Mengenal Reaksi Anafilaktik Pasca-Vaksinasi Covid-19, Hanya Terjadi 1:1 Juta Dosis

Leonardus Selwyn Kangsaputra, Jurnalis · Jum'at 19 Februari 2021 19:58 WIB
https: img.okezone.com content 2021 02 19 612 2365107 mengenal-reaksi-anafilaktik-pasca-vaksinasi-covid-19-hanya-terjadi-1-1-juta-dosis-Yc6Pa0mqKw.jpeg Vaksin Covid-19. (Foto: Freepik)

PEMERINTAH tengah mendorong vaksinasi Covid-19 dalam rangka menciptakan kekebalan kelompok atau Herd Immunity. Meski demikian masih ada pula masyarakat yang khawatir terhadap reaksi tubuh pasca-vaksinasi.

Salah satu hal yang banyak diperbincangkan saat ini adalah reaksi anafilaktik pasca-vaksinasi Covid-19. Meski demikian, apakah kondisi tersebut dapat terjadi pada setiap masyarakat yang divaksin?

Merangkum dari laman Instagram resmi Kementerian Kesehatan @kemenkes_ri, Jumat (19/2/2021), berikut penjelasan lengkap Kemenkes mengenai reaksi anafilaktik.
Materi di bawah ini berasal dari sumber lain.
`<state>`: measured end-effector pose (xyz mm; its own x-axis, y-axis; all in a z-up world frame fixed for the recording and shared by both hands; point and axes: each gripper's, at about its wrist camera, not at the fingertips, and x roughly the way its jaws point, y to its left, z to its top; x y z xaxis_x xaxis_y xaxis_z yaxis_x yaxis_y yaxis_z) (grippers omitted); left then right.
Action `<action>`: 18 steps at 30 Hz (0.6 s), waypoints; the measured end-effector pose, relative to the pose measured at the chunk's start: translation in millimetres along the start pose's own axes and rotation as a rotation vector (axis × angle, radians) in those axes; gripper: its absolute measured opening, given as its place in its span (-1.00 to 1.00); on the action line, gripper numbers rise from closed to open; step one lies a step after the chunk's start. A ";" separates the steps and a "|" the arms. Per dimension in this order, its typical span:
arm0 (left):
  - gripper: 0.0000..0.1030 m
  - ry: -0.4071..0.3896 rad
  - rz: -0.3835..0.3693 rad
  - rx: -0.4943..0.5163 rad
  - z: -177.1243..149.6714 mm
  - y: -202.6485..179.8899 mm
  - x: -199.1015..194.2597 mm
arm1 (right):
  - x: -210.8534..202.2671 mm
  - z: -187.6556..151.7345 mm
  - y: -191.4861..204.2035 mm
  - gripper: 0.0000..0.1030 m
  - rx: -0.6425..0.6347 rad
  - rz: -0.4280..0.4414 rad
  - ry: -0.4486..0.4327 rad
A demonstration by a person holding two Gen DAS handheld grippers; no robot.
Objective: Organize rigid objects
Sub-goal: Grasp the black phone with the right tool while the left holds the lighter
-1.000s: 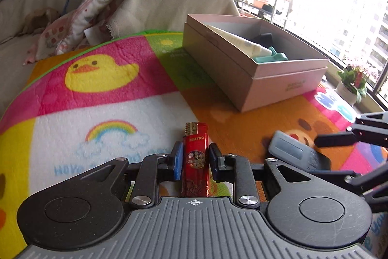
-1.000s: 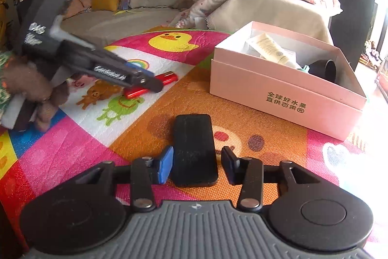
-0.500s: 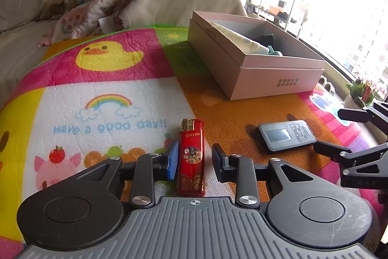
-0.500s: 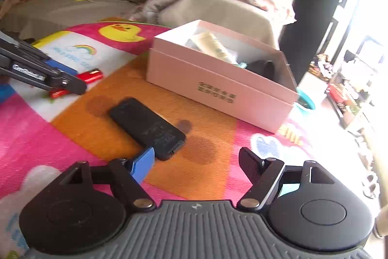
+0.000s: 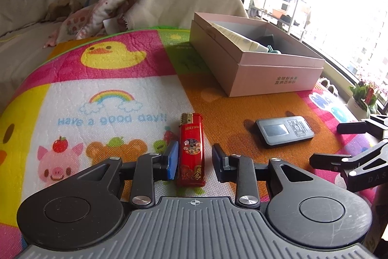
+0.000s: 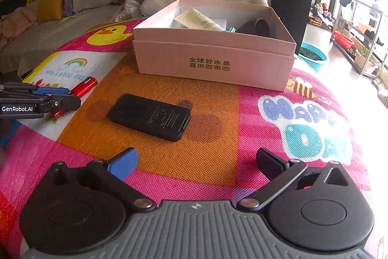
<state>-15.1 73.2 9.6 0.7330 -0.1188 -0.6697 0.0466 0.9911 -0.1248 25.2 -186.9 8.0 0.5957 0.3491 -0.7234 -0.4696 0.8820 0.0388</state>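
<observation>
Your left claw [image 5: 191,160] straddles the red lighter [image 5: 190,149], which lies flat on the play mat [image 5: 109,79] on the near-left side of the pink box [image 6: 213,60]. The lighter's long axis runs straight along the fingers toward the box; the jaws stand narrowly apart, seemingly just clear of its sides, gripping nothing. Your right claw [image 6: 196,163] is opening wide and empty. The black remote [image 6: 150,117] lies ahead and left of it, between it and the box, long axis slanting across the claw's line.
</observation>
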 end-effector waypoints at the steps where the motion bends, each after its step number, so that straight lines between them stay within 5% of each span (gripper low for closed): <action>1: -0.36 0.002 -0.003 0.010 -0.8 -0.7 -1.2 | 0.2 1.2 0.0 1.00 -0.016 0.007 0.005; 4: -0.37 -0.006 -0.015 0.018 -5.3 -0.1 -5.0 | 2.6 5.9 -3.5 0.99 -0.043 0.018 0.005; 9: -0.37 -0.031 -0.023 0.004 -11.8 1.4 -8.4 | 1.8 9.7 0.5 0.81 -0.060 -0.201 -0.073; 13: -0.37 -0.042 -0.019 -0.001 -13.0 0.6 -8.6 | -11.3 10.4 20.8 0.80 -0.063 -0.099 -0.113; 18: -0.37 -0.049 -0.040 -0.030 -14.0 6.2 -9.7 | -1.9 18.4 60.1 0.80 -0.129 -0.075 -0.136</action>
<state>-31.4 79.7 5.1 0.7630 -0.1550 -0.6275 0.0573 0.9832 -0.1731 7.8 -128.7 24.3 0.7106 0.3314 -0.6207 -0.4952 0.8622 -0.1065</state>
Yuk disimak.

Sebagaimana diketahui anafilaktik adalah syok yang disebabkan oleh reaksi alergi yang berat. Syok anafilaktik membutuhkan pertolongan yang cepat dan tepat. Untuk itu fasilitas pelayanan kesehatan harus selalu siap mengantisipasi kemungkinan kejadian tersebut.

“Reaksi anafilaktik pasti terjadi pada penyuntikan vaksinasi skala besar, meskipun kejadiannya saat jarang, dari satu juta dosis, terjadi sebanyak satu hingga dua kasus,” tulis unggahan tersebut.

Lebih lanjut laman Kemenkes juga menjelaskan bahwa reaksi anafilaktik bisa terjadi tidak hanya disebabkan oleh vaksin. Melainkan juga bisa terjadi akibat antibiotik, kacang, nasi, maupun zat kimia.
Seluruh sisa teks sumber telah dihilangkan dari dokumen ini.